"O espectador que não for siderado pela metalinguagem pode simplesmente usufruir o retrato desse mordomo culto e fantasioso. Santiago Badariotti Merlo era um nobre sem estirpe, uma fascinante contradição de classe, um ser trágico." Deixando de lado a latente METALINGUAGEM da qual me falta conhecimento técnico para dizer qualquer coisa que não passe de opiniões ou pitacos, consigo falar com propriedade apenas da MINHA SENSIBILIDADE diante do retrato desse mordomo no texto acima. Uma figura caricata, que me encantou particularmente por sua simplicidade e amor aos vários tipos de arte. "Perpetua" em páginas e páginas a história da aristocracia de muitas épocas, encontrando nesse exercício algum sentido para a vida. Dentre muitos detalhes em tantas entrelinhas me apego a DANÇA DAS MÃOS, um espetáculo a parte.

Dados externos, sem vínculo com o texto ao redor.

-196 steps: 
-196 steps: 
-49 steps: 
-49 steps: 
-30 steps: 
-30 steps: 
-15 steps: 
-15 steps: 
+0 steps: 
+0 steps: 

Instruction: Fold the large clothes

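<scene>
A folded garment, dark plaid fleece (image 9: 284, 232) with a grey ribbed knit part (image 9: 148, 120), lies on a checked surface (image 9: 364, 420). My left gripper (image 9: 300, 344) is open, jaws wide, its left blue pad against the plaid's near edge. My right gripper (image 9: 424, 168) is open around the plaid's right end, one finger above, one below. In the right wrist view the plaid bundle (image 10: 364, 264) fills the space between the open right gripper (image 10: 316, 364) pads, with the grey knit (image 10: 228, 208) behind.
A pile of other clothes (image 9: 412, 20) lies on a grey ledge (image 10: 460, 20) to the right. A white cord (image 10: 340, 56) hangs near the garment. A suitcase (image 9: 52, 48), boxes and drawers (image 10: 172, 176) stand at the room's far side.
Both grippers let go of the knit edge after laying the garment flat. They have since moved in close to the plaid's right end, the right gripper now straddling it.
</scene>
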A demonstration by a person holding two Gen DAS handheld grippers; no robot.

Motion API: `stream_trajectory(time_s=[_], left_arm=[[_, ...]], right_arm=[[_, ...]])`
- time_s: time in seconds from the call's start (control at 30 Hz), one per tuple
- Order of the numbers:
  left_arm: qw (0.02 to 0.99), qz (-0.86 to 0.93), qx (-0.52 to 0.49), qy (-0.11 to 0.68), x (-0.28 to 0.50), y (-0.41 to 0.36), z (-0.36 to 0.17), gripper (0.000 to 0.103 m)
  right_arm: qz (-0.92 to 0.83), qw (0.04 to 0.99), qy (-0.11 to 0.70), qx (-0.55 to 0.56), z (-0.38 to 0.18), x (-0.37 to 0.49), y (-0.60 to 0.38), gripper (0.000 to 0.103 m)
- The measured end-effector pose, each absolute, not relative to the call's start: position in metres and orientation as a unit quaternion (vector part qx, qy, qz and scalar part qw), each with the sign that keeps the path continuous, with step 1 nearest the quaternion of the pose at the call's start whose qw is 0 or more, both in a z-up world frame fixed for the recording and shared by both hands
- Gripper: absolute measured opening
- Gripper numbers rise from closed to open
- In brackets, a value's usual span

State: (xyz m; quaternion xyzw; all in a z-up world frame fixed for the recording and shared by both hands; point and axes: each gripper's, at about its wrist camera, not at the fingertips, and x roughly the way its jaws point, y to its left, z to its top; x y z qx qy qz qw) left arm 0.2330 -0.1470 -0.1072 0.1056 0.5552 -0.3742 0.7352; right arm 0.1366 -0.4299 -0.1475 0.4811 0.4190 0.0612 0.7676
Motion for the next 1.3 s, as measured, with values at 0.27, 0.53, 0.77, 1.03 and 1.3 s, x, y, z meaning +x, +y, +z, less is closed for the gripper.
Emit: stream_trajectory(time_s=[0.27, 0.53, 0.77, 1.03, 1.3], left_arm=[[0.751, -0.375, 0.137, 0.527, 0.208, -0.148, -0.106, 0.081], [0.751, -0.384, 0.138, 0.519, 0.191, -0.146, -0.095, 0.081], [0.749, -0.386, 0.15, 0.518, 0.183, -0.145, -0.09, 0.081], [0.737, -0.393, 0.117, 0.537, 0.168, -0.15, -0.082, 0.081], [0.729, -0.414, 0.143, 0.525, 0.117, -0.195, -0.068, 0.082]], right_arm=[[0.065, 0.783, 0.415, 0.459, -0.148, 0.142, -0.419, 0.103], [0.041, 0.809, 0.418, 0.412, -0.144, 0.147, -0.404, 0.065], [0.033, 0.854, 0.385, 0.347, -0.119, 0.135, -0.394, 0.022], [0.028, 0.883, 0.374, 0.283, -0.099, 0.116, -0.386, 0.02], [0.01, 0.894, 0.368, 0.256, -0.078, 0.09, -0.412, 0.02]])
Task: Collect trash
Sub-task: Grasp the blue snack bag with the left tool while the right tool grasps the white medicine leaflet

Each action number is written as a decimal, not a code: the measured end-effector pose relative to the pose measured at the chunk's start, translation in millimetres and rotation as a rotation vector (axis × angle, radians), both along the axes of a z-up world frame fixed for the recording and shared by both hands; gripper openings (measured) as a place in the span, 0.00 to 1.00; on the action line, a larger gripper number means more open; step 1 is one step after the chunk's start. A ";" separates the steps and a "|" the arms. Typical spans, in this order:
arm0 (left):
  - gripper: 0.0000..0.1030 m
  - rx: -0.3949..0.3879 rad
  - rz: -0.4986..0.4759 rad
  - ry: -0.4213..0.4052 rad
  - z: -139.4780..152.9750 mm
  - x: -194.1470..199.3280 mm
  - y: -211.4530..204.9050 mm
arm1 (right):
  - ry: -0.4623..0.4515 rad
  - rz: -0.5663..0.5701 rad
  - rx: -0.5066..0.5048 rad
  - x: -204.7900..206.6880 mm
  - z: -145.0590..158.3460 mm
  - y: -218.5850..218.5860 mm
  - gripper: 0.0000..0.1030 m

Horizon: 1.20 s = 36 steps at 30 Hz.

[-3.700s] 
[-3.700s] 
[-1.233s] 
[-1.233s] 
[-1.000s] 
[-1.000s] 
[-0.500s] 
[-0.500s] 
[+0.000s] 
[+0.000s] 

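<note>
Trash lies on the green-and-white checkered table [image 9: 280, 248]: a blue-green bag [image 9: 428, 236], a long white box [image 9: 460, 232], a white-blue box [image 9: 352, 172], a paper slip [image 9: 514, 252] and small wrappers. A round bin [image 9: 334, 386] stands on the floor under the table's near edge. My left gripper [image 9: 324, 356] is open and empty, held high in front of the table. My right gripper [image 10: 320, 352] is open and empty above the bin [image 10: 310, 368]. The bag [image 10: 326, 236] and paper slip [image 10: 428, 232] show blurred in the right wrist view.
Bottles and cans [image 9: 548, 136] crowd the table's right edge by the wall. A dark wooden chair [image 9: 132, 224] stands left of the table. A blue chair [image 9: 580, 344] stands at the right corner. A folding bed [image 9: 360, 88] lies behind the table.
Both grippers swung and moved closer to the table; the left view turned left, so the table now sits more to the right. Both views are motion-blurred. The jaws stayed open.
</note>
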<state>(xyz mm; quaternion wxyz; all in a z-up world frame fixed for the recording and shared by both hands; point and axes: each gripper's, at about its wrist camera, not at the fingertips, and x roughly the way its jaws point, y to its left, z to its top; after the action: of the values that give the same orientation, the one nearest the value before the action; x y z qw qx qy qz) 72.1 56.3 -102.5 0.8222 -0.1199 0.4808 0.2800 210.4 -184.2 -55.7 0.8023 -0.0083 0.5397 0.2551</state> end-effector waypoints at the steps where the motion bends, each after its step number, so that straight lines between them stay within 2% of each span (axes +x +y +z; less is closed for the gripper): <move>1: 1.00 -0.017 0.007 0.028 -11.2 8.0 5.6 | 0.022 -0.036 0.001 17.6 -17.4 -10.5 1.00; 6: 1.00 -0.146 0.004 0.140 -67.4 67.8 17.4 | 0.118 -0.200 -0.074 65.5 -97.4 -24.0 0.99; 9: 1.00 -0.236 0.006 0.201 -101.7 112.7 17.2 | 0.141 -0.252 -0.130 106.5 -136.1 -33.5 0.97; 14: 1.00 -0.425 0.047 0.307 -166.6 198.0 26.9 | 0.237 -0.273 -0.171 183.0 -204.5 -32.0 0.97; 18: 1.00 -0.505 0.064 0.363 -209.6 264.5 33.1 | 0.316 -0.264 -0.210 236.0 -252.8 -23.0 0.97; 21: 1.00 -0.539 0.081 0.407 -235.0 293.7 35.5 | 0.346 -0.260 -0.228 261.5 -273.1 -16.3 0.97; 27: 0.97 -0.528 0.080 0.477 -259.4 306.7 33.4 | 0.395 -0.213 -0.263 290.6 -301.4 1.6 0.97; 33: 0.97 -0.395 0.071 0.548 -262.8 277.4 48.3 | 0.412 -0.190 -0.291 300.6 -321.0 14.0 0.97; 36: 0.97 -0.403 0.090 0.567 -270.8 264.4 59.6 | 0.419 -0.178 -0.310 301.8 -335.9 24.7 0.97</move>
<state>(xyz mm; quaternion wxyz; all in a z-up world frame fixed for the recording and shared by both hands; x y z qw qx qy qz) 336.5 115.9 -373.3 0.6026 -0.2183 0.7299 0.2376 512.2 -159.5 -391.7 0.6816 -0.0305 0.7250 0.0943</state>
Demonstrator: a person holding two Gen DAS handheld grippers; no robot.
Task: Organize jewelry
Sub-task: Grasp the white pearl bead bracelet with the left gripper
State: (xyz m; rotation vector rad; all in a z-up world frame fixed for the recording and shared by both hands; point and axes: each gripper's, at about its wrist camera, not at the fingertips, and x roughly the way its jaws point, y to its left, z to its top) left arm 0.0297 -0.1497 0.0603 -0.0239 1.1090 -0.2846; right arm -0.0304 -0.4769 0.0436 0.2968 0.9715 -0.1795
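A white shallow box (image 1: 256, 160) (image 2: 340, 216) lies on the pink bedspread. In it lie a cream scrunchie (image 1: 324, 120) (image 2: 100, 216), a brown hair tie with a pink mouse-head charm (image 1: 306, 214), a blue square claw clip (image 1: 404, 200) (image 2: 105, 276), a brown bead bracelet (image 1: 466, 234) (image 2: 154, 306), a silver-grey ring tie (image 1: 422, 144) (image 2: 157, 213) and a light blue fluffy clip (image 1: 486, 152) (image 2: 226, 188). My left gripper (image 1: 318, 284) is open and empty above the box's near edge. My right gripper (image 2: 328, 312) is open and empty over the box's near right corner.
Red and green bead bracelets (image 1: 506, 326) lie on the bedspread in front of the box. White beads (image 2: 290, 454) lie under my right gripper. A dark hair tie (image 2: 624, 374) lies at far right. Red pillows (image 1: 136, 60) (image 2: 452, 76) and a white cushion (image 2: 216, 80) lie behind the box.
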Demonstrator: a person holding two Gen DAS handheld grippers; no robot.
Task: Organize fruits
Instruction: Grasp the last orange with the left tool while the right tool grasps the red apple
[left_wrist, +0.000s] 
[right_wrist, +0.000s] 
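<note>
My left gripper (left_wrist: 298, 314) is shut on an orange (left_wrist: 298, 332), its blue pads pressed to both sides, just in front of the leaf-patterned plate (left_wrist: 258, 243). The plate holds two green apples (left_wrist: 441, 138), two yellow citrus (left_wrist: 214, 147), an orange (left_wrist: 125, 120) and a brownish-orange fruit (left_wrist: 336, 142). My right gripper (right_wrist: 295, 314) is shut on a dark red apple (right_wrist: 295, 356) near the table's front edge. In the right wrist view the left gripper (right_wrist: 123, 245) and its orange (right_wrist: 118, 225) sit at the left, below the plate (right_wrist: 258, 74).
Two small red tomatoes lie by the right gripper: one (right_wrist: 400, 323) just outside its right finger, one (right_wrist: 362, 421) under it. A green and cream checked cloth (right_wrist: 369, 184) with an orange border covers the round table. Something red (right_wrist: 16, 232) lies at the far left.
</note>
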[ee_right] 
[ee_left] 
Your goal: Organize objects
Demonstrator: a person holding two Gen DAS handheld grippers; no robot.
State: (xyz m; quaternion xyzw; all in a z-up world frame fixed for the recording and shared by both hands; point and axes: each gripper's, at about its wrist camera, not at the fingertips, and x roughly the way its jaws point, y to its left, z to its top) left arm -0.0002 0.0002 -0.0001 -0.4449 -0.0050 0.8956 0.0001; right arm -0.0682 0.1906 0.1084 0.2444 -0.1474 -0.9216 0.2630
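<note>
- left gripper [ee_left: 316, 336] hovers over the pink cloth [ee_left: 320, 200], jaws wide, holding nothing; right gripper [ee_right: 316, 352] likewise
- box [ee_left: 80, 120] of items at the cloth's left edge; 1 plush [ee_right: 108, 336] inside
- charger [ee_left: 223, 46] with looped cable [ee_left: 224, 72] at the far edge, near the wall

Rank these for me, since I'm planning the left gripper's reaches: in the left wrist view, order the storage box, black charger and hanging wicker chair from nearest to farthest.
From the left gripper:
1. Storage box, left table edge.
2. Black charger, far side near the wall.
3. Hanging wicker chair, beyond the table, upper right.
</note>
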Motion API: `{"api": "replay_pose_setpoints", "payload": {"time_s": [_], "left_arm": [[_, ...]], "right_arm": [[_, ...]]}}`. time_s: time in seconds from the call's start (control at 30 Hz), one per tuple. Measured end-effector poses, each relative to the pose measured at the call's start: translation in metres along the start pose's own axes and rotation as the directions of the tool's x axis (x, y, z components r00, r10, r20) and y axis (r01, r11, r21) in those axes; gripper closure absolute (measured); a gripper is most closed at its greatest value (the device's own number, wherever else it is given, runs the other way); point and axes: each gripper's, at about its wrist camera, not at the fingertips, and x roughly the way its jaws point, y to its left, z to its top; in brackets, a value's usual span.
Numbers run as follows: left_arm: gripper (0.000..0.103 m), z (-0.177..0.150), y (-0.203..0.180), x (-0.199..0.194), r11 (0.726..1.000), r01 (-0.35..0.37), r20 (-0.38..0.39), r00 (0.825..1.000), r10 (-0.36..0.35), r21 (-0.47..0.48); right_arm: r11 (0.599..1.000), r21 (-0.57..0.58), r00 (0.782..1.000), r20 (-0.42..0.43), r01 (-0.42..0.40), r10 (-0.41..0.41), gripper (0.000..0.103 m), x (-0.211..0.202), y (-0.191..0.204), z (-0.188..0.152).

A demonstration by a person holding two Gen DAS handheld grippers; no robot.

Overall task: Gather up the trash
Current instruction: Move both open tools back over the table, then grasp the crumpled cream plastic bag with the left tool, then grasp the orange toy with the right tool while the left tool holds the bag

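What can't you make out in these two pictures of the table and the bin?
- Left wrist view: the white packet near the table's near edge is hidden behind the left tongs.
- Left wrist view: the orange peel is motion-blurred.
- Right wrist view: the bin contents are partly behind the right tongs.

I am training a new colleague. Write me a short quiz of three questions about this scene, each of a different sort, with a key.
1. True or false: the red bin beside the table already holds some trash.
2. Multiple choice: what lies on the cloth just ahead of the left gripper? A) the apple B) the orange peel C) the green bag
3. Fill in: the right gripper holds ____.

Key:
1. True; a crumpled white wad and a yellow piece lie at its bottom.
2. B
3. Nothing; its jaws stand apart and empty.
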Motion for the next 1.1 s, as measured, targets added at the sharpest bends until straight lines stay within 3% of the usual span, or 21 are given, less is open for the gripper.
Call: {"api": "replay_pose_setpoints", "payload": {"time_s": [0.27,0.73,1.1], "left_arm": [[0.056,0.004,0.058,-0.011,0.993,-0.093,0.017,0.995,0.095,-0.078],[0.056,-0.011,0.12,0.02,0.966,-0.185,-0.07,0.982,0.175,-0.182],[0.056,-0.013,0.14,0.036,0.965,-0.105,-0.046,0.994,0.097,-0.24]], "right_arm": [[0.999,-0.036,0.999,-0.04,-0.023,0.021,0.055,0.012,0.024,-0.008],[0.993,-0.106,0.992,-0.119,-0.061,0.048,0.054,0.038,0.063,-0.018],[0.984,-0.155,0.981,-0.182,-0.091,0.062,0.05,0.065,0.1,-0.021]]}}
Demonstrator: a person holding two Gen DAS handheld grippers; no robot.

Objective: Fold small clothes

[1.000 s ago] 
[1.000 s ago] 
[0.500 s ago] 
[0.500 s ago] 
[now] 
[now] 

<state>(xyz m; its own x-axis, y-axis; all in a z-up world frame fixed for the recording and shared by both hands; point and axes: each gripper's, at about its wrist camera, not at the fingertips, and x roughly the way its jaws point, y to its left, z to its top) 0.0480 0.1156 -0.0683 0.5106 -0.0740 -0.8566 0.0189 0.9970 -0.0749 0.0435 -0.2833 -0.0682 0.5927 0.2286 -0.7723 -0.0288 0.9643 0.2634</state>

Deixo aqui algumas matérias que mais me identifiquei sobre o filme.
"Em “Santiago”, Salles assume, pela primeira vez em sua filmografia, que todo documentário sobre o outro é um documentário sobre si, assim como se costuma dizer que toda crítica é uma autobiografia...
Santiago é o mediador entre o passado e o presente; entre João Moreira Salles e as memórias da “casa da Gávea”; entre uma promessa modernista de país e o esvaziamento dessa promessa; entre uma elite pautada por valores aristocráticos e o eclipse desses valores, tais como o decoro, o respeito e o apreço por uma gestualidade ritualística. Enfim, Santiago é o mediador entre “eles” e “nós”." (leia em TRÓPICO)
"Mas, acima de tudo, é quando surgem as imagens de um filme caseiro da família Moreira Salles que parece se revelar a motivação para Santiago. São imagens que guardam relação somente indireta, aproximada, com o personagem-título. Essa é a artimanha que o personagem narrador-autor parece esconder ou ignorar: as imagens não são apresentadas somente por ter relação indireta com o personagem-título - ao contrário, parece mais que este personagem-título continuou sendo usado apenas por estar indiretamente relacionado àquelas imagens. O que elas dizem e o que elas escondem é o filme que o narrador-autor de Santiago talvez precisasse fazer e certamente ainda não fez." (leia em CONTRACAMPO)
JOÃO MOREIRA SALES fala para a BRAVO em entrevista:
"Fiz Santiago pensando sobretudo em sanar as aflições que me rondavam a alma e que, de certo modo, ainda me atormentam. Trata-se de um filme essencialmente terapêutico. Quando decidi rever o material que rodei em 1992, tinha 43 anos e atravessava uma intensa crise. Estava adquirindo a consciência muito profunda de que as coisas realmente passam e de que não conseguimos recuperá-las. Para mim, que não acredito em nada, que não alimento nenhuma fé metafísica, a morte e a passagem do tempo são problemas imensos, obsessões que sempre me acompanharam. A diferença é que, com 30 anos, possuía apenas uma compreensão abstrata, intelectual do assunto. Agora, a compreensão se tornou concreta. Compreendo com as tripas. Intuitivamente, julguei que retomar o documentário inacabado me ajudaria a organizar o caos em que imergira. Há quem, no meio de uma tempestade existencial, resolva usar drogas, viajar a Lourdes e clamar por um milagre, conhecer o Dalai Lama ou praticar esporte. Eu resolvi fazer um filme".